世界一周の旅をして1番価値観が変わったのは、仕事を辞めた瞬間でした

2013年から2年4ヶ月も旅をしていました。もちろんおもしろかったし、やって良かった。その中で価値観を揺すぶられる体験をいくつもしました。しかし1番価値観を揺すぶられる体験は旅の中で起きたわけではありません。

まずは仕事を辞めること

世界旅をすると決めて、最初にやらねばならないことは仕事を辞めること。わたしは仕事を辞める1年前から、こっそりと仕事を部下を中心にガンガン人に振っていきました。それこそ自分が暇になるくらい。

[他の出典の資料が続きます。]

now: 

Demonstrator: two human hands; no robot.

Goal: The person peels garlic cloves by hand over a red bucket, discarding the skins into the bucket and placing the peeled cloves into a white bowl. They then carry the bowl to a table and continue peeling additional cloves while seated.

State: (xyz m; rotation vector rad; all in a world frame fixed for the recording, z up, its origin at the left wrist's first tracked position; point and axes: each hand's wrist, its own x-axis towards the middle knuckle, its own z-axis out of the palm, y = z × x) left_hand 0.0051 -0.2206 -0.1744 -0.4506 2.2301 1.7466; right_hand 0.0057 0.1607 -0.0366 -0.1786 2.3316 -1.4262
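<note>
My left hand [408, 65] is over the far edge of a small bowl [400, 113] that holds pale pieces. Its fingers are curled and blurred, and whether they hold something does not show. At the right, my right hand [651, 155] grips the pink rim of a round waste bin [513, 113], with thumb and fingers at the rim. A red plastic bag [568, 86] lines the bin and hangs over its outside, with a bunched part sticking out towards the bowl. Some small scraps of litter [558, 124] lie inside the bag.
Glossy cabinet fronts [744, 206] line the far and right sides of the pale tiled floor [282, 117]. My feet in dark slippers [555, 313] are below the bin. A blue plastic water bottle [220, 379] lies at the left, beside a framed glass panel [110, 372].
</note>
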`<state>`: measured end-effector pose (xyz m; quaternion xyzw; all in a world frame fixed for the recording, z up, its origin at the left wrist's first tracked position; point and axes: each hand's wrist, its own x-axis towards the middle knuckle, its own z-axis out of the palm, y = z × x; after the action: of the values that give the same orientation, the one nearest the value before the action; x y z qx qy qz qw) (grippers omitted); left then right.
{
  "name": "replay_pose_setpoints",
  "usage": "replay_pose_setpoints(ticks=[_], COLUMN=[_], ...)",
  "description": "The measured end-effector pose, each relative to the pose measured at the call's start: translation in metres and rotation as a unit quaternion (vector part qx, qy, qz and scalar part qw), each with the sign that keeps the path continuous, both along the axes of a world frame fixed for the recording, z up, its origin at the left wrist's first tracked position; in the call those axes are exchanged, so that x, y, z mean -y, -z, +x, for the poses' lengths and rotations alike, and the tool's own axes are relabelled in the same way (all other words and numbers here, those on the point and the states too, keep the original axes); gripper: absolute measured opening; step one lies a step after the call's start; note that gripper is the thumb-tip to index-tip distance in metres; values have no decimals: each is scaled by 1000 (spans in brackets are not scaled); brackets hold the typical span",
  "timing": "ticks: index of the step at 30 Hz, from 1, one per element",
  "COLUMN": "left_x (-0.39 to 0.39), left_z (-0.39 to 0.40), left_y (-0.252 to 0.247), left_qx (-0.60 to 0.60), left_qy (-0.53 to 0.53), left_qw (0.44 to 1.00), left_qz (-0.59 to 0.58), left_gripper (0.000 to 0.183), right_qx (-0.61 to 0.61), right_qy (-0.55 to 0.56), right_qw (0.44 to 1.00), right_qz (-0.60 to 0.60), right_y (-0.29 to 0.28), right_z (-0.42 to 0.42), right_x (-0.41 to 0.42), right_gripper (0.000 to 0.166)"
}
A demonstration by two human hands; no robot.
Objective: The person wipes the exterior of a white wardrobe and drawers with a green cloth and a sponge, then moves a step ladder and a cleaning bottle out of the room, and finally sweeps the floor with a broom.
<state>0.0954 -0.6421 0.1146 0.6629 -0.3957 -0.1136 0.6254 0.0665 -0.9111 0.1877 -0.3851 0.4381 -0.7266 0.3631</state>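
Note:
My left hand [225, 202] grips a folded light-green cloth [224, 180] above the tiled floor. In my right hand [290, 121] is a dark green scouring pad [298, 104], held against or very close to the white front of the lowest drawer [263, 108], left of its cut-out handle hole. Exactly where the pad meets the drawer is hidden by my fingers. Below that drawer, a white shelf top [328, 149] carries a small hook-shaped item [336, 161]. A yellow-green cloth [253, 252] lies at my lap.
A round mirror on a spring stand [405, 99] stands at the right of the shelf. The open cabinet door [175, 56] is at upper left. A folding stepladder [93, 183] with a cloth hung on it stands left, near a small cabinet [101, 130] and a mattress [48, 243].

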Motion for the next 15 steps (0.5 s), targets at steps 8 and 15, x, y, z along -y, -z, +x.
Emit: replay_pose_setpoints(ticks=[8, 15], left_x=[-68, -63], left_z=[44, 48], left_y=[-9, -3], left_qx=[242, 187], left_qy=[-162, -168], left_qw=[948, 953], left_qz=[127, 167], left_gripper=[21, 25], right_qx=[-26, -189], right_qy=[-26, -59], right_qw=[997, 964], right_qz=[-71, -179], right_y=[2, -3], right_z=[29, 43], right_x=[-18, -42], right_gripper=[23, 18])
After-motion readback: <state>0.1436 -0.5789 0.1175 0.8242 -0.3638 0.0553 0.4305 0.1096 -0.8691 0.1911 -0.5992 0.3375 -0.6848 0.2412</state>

そうして暇になった時間を使って、仕事を整備したり、部下を教育したりと、自分買いなくなっても問題が起きない状況を作ろうと努力しました。まぁ所詮ひとりの社員が抜けたからといって問題など起きませんがね……。

そして退職。

明日からは出社しない。

この瞬間

価値観がガツンと揺さぶられたのはこの瞬間。まだ旅の航空券も買っていない。まだ最初に行く国も決めていない。とにかく仕事を辞めた瞬間。

「ああ、おれは何者だ!?」

と思ったのです。そして考えました。

おれって何ができるの? 自己紹介するときになんて言えば良いんだ? 『元ABC株式会社の、元システムエンジニアで、元リーダーで……』って何を言っても『元』がつく。そんなのだめだ。

看板って大切です。精神的な鎧になるんですね。一方で、守られているうちに中身の方は脆くなってて、鎧を脱いだ瞬間守備力ゼロという状態。

旅は守備力を鍛えるためにやってようなもの

旅をするために仕事を辞めたつもりでしたが、結果としては『仕事を辞めたことであらわになった守備力ゼロの身体を鍛えるためにやった』と言った方が近い気がします。

実際、旅を通して「どうやっても生きていける」という妙な確信だけはできあがり、帰国したら会社員になるのかなァ、なんていう当初の考えは捨て去って、なんとかして田舎生活をしたいゾ。と思うに至ったわけです。

仕事辞めちゃいな

はっきり言って、仕事を辞めると世界観が変わります。視野が広くなる。

世の中、会社員じゃない生き方をしている人が想像以上に多いぞ」ということに気が付くのです。

もし仕事のことで悩んでいるような人がいたら、ちょっと貯金作って、仕事辞めちゃえばいいんですよ。いや、貯金なんて少しでいい。それでジッと考えればいい。

それくらい人生って自由でいいと思うんです。